Problem requirements
Nothing but an exact repeat of the data, with pictures removed, belongs in the answer.

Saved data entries
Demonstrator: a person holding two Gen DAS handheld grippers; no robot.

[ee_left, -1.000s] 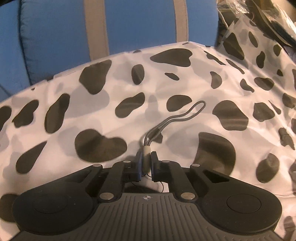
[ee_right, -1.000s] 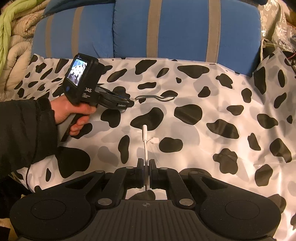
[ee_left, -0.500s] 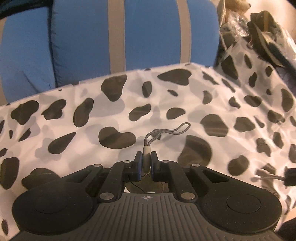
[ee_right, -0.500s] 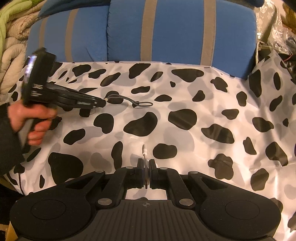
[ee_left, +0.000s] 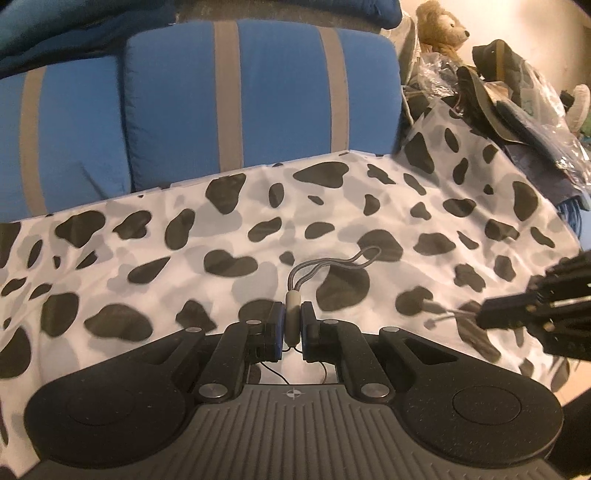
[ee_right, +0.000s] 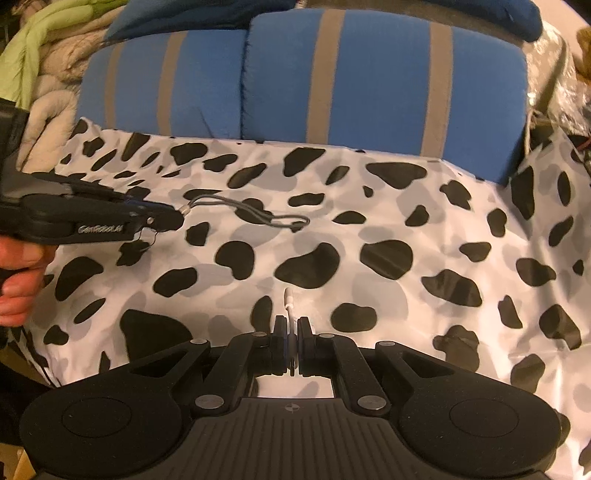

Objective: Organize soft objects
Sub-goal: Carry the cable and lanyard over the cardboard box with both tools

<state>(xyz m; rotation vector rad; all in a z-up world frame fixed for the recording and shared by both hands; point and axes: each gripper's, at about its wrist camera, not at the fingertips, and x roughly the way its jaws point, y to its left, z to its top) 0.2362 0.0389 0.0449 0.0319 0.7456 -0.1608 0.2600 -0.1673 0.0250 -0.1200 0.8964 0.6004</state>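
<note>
My left gripper is shut on the pale end piece of a grey cord strap, whose loop trails forward over the cow-print sheet. In the right wrist view the left gripper shows at the left, with the grey strap hanging from it onto the sheet. My right gripper is shut on a thin white cable that sticks out ahead. The right gripper also shows at the right of the left wrist view.
Blue cushions with grey stripes stand behind the sheet. A teddy bear and a heap of bags and clothes lie at the far right. Beige and green blankets are piled at the far left.
Both grippers have pulled back and up from the sheet with their cords still held. The left gripper has moved left and its strap has dragged along.
</note>
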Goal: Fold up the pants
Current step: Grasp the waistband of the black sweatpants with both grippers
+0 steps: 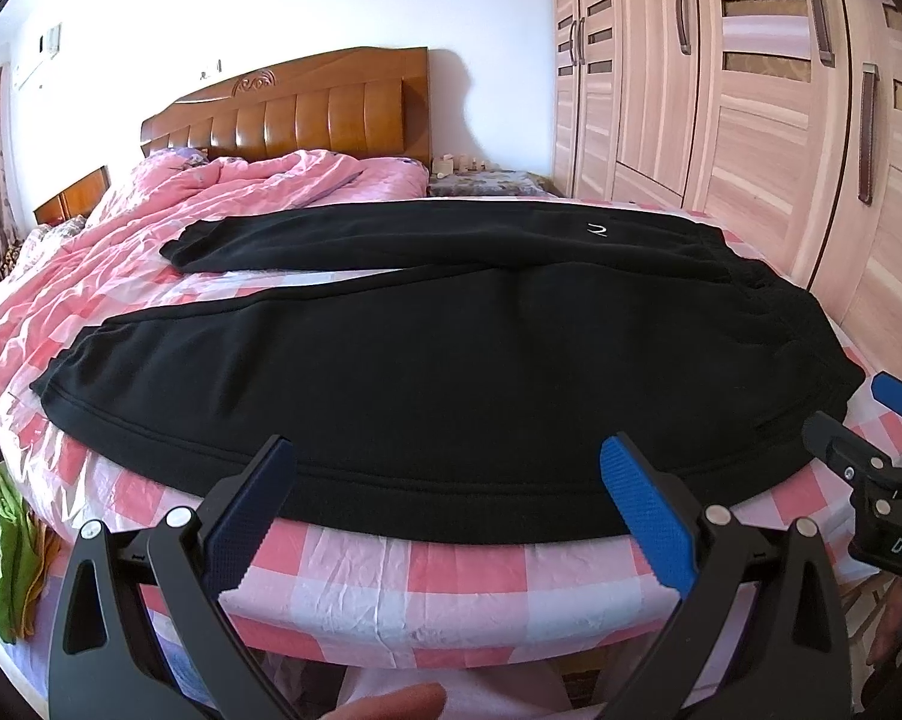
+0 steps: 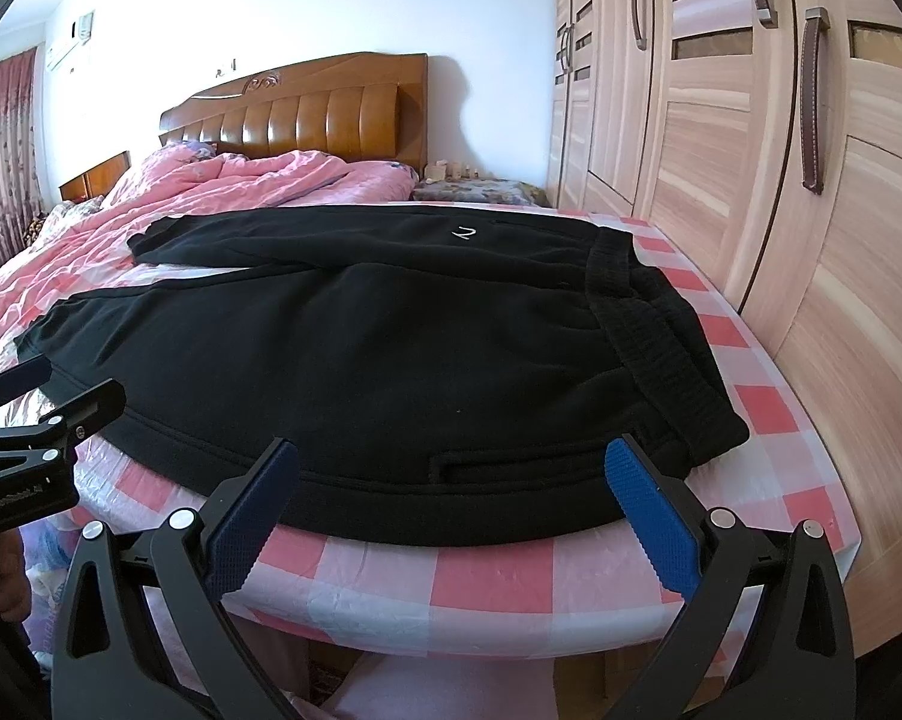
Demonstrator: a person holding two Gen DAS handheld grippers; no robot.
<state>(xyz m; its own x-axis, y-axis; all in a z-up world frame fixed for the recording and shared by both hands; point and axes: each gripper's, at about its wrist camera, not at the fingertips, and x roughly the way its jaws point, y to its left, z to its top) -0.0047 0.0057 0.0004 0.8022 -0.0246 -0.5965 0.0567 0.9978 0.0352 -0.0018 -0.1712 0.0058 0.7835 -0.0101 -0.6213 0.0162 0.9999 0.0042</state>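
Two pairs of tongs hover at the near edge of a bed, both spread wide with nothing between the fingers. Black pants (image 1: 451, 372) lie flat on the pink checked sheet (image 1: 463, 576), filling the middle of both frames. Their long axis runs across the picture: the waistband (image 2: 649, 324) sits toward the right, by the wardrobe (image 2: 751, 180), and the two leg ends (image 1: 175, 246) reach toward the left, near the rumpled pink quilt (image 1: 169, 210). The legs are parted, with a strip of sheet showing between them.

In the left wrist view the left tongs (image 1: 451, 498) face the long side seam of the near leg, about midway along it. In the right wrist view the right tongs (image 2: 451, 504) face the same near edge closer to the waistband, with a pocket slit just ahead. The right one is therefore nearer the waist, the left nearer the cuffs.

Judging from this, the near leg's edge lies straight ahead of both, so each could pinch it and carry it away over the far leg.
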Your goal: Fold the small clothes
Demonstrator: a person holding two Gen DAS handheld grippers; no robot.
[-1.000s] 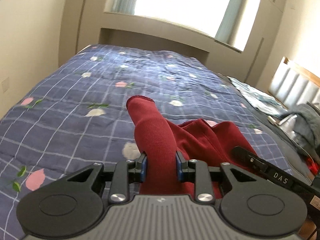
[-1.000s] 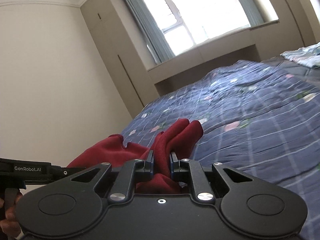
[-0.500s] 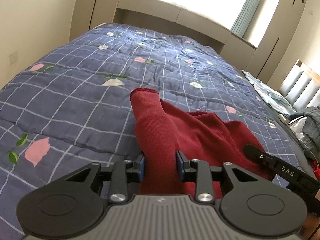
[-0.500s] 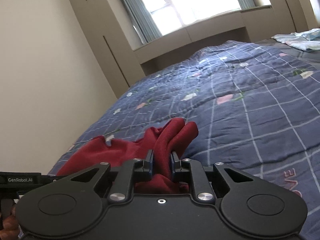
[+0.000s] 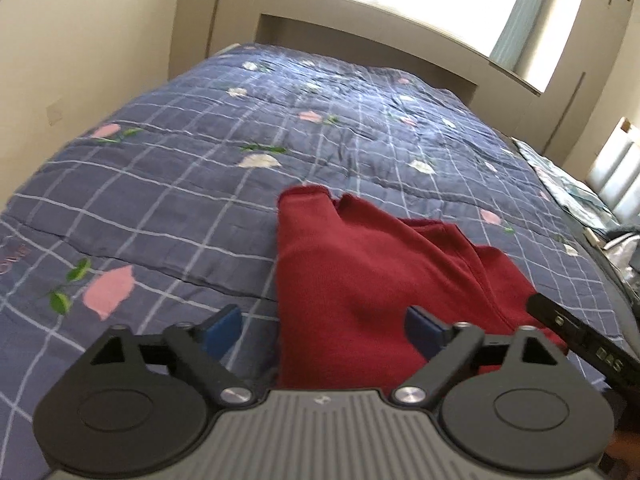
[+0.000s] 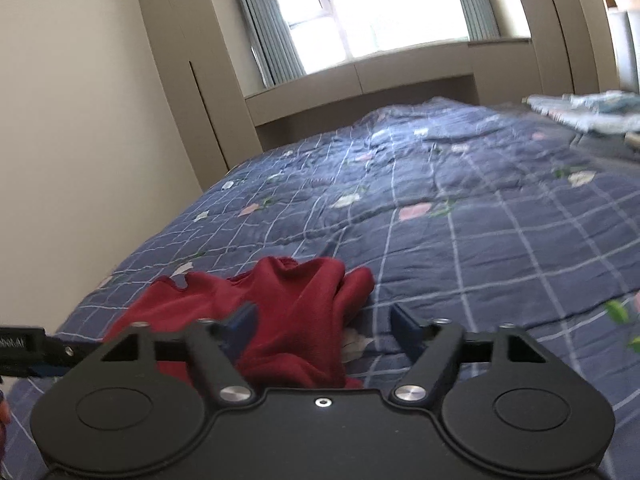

Output
Demonstrator: a person holding two Gen DAS handheld grippers; no robot.

[ee_left, -1.000s] 
[ee_right, -1.000s] 
[ee_left, -0.500s] 
[ee_right, -0.500s] 
[ee_left, +0.000s] 
[ee_right, +0.000s] 

Objective: Organize soft objects
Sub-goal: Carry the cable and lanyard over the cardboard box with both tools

<state>(xyz m; rotation vector rad; all in a z-up world frame fixed for the recording and shared by both hands; point and axes: each gripper's, at about its wrist camera, not at the fingertips, and x roughly the way its jaws point, y to its left, z to its top) 0.2362 0.0389 0.0449 0.0319 0.7456 -0.1608 0.2600 -0.1673 0.0250 -0.1200 0.8964 0.6004</state>
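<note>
My left gripper is shut on the pale end piece of a grey cord strap, whose loop trails forward over the cow-print sheet. In the right wrist view the left gripper shows at the left, with the grey strap hanging from it onto the sheet. My right gripper is shut on a thin white cable that sticks out ahead. The right gripper also shows at the right of the left wrist view.
Blue cushions with grey stripes stand behind the sheet. A teddy bear and a heap of bags and clothes lie at the far right. Beige and green blankets are piled at the far left.
Both grippers have pulled back and up from the sheet with their cords still held. The left gripper has moved left and its strap has dragged along.
</note>
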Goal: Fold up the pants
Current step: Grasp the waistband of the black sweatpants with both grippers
+0 steps: 
+0 steps: 
Demonstrator: a person holding two Gen DAS handheld grippers; no robot.
<state>(xyz m; its own x-axis, y-axis; all in a z-up world frame fixed for the recording and shared by both hands; point and axes: each gripper's, at about its wrist camera, not at the fingertips, and x roughly the way its jaws point, y to its left, z to its top) -0.0047 0.0057 0.0004 0.8022 -0.0246 -0.5965 0.0567 0.9978 0.0352 -0.0018 -0.1712 0.0058 0.7835 -0.0101 -0.6213 0.0162 0.9999 0.0042</state>
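Two pairs of tongs hover at the near edge of a bed, both spread wide with nothing between the fingers. Black pants (image 1: 451, 372) lie flat on the pink checked sheet (image 1: 463, 576), filling the middle of both frames. Their long axis runs across the picture: the waistband (image 2: 649, 324) sits toward the right, by the wardrobe (image 2: 751, 180), and the two leg ends (image 1: 175, 246) reach toward the left, near the rumpled pink quilt (image 1: 169, 210). The legs are parted, with a strip of sheet showing between them.

In the left wrist view the left tongs (image 1: 451, 498) face the long side seam of the near leg, about midway along it. In the right wrist view the right tongs (image 2: 451, 504) face the same near edge closer to the waistband, with a pocket slit just ahead. The right one is therefore nearer the waist, the left nearer the cuffs.

Judging from this, the near leg's edge lies straight ahead of both, so each could pinch it and carry it away over the far leg.
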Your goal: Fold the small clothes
Demonstrator: a person holding two Gen DAS handheld grippers; no robot.
[-1.000s] 
[-1.000s] 
[-0.500s] 
[-0.500s] 
[+0.000s] 
[+0.000s] 

The required answer is now complete.